Prompt:
Among the records below, find the lines that hold the word "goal" and report how many there are, with no other words.
START Records for processing
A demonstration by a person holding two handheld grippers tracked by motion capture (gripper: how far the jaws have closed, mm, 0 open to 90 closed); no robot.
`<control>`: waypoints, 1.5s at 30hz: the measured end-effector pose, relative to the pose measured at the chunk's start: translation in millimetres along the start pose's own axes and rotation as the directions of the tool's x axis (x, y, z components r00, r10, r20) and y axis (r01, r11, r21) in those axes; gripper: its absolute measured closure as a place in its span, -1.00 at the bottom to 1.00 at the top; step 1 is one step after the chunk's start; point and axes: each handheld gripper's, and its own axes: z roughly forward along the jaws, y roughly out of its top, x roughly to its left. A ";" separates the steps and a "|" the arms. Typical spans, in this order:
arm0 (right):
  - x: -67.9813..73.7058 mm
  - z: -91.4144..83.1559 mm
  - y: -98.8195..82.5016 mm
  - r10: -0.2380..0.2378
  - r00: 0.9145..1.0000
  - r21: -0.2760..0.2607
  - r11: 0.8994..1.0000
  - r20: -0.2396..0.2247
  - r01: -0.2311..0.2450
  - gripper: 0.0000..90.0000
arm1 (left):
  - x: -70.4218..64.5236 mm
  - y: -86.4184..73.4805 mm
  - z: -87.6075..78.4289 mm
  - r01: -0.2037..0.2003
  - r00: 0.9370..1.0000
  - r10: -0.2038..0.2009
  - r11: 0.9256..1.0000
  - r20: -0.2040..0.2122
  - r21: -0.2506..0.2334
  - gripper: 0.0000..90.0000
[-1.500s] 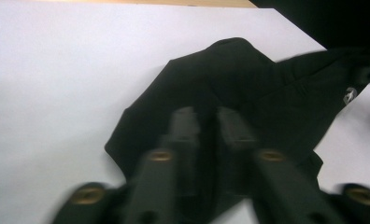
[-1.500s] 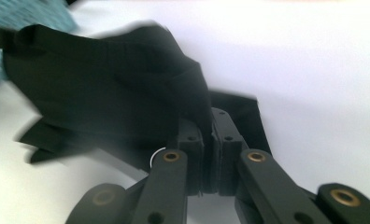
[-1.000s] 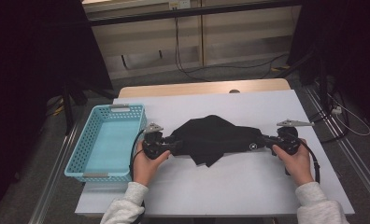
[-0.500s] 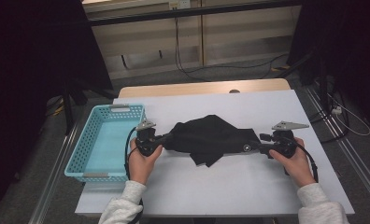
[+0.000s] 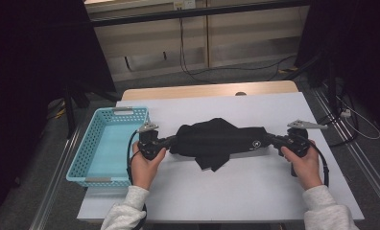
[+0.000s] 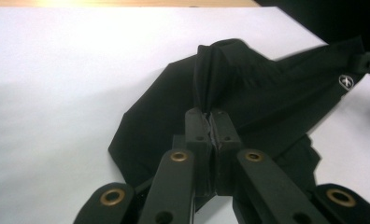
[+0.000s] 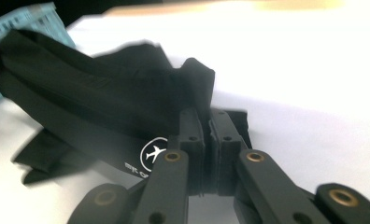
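In the left gripper view, the jaws of the left gripper [image 6: 210,122] are seen pressed together on a bunched fold of the black garment [image 6: 248,102], with only a thin line of cloth between the pads. In the right gripper view, the jaws of the right gripper [image 7: 207,126] are likewise clamped on the garment's other end [image 7: 103,107], after having just been closing, and a gathered tuft of cloth is pinched between them. A small white aeroplane logo [image 7: 153,152] in a circle is shown on the dark band just left of those jaws.

From the high view, the garment [image 5: 219,139] is seen stretched between the two grippers across the middle of the white counter [image 5: 255,187]. Its upper band is pulled into a fairly straight line from left to right, while a loose flap is left hanging toward the near edge and resting on the counter. The left gripper [image 5: 171,141] is held at the garment's left end, the right gripper [image 5: 269,139] at its right end, and both are gripped by hands in light sleeves coming in from the near side.

A light blue basket [image 5: 89,163] is placed on the left part of the counter, just beside the left hand [image 5: 145,165], apart from the garment
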 end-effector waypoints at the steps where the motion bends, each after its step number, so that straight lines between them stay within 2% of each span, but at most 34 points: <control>1: 0.7 -3.9 2.5 0.000 1.000 -0.017 1.000 0.000 0.000 0.91 | 0.0 0.0 0.0 0.000 1.000 0.000 1.000 0.000 0.000 0.96; 5: 2.9 -13.7 9.0 -0.016 1.000 -0.061 0.998 -0.008 0.015 0.91 | 0.9 1.7 -2.3 0.001 1.000 -0.001 0.999 0.003 -0.050 0.96; 7: 1.1 -17.0 9.0 0.006 1.000 -0.087 0.996 -0.027 -0.008 0.91 | -0.2 3.4 -4.9 -0.001 1.000 0.002 0.997 0.006 -0.080 0.96; 10: -0.5 -18.4 6.7 0.006 1.000 -0.073 0.997 -0.014 -0.007 0.91 | -0.8 4.9 -6.2 0.003 1.000 -0.003 0.996 0.008 -0.085 0.97; 11: -0.7 -18.2 5.8 0.000 1.000 -0.062 0.998 -0.003 0.000 0.91 | -0.6 4.8 -6.1 0.008 1.000 -0.007 0.997 0.006 -0.083 0.97; 15: -1.7 -19.0 4.8 0.012 1.000 -0.066 0.998 -0.008 -0.013 0.91 | 0.9 3.8 -6.7 0.016 1.000 -0.016 0.997 0.001 -0.081 0.97; 18: -1.0 -19.1 3.9 0.000 1.000 -0.060 0.998 -0.012 0.000 0.91 | 0.4 3.8 -6.0 0.022 1.000 -0.021 0.997 0.020 -0.078 0.97; 26: -2.1 -18.6 3.7 -0.001 1.000 -0.057 0.998 -0.002 0.001 0.90 | -0.4 5.8 -5.3 0.033 0.999 -0.031 0.997 0.027 -0.066 0.97; 29: -0.5 -18.9 4.5 -0.011 1.000 -0.061 0.998 -0.006 0.010 0.90 | -1.4 7.6 -5.5 0.024 0.999 -0.023 0.998 0.026 -0.059 0.97; 33: 0.0 -18.7 3.6 -0.015 1.000 -0.047 0.999 -0.004 0.015 0.90 | -0.7 11.1 -6.2 0.040 0.999 -0.038 0.998 0.037 -0.054 0.97; 40: 3.6 -19.8 9.9 -0.086 0.996 -0.028 0.996 0.010 0.086 0.90 | -1.7 16.6 -5.3 0.038 0.999 -0.036 0.998 0.031 -0.051 0.97; 45: 3.7 -18.1 18.0 -0.096 0.995 -0.030 0.995 0.011 0.097 0.90 | 0.3 24.0 -8.0 0.038 0.999 -0.037 0.998 0.018 -0.059 0.97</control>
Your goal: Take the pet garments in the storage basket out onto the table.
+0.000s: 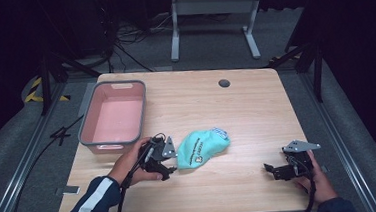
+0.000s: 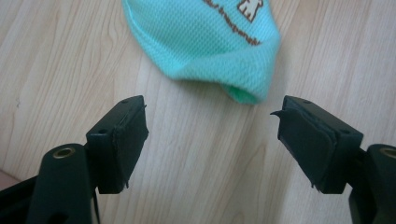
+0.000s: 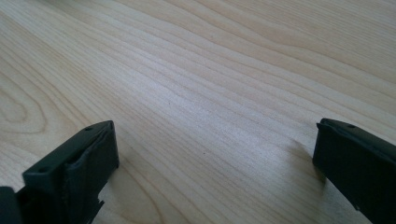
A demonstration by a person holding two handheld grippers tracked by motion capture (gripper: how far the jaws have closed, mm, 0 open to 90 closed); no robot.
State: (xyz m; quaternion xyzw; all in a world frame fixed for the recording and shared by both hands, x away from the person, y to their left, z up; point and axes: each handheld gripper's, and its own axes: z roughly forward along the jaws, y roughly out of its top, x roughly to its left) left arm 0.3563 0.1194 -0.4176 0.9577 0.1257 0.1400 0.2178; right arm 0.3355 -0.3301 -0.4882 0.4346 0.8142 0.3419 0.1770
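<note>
A crumpled mint-green mesh cloth (image 1: 200, 147) with brown print lies in the middle of the wooden table (image 1: 246, 112). My left gripper (image 1: 169, 167) sits just left of it, open and pointing at its edge. In the left gripper view the cloth (image 2: 210, 42) lies just beyond the spread jaws of the left gripper (image 2: 212, 135), and nothing is between them. My right gripper (image 1: 273, 170) rests near the front right of the table, apart from the cloth. Its jaws stand wide over bare wood in the right gripper view (image 3: 215, 154).
A pink bin with a grey rim (image 1: 114, 116) stands at the left of the table, behind my left hand. A round cable hole (image 1: 224, 83) sits near the far edge. A white desk frame (image 1: 214, 14) stands on the floor beyond.
</note>
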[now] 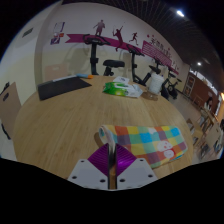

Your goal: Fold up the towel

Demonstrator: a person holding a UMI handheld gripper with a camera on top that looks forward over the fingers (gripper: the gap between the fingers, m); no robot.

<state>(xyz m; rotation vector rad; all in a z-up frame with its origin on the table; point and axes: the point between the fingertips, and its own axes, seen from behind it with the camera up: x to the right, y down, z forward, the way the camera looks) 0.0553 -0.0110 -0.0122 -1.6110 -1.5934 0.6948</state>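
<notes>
A towel with a bright checked pattern of orange, yellow, blue and green lies on the wooden floor, just ahead of my fingers and stretching off to the right. Its near left end is curled up off the floor. A thin pale strip of that end runs down between the purple pads. My gripper is shut, with the pads pressed together on this edge of the towel.
A dark mat lies on the floor far to the left. A green and white bundle and a white object lie farther back. Black exercise frames stand against the wall. Furniture stands at the right.
</notes>
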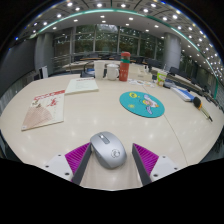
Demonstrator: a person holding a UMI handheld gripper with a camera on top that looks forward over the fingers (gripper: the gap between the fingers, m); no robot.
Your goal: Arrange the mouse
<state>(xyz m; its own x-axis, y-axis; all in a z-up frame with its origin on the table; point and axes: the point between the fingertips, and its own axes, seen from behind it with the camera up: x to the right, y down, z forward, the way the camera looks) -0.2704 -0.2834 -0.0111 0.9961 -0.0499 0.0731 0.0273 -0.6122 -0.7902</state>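
Observation:
A grey computer mouse (107, 150) lies on the beige table (95, 115) between my two fingers. My gripper (111, 162) is open, with a magenta pad (77, 155) at the left and another pad (146, 157) at the right. There is a gap between each pad and the mouse, which rests on the table. A round teal mouse pad (142, 103) with a cartoon print lies farther ahead and to the right.
A pink-and-white booklet (45, 108) lies ahead at the left, with white paper (81, 86) beyond it. An orange bottle (124, 68) and a white cup (112, 71) stand at the far side. Small items (185, 93) lie at the right.

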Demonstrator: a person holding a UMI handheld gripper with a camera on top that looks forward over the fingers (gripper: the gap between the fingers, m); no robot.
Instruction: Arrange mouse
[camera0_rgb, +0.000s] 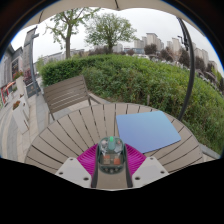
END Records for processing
Expected answer:
3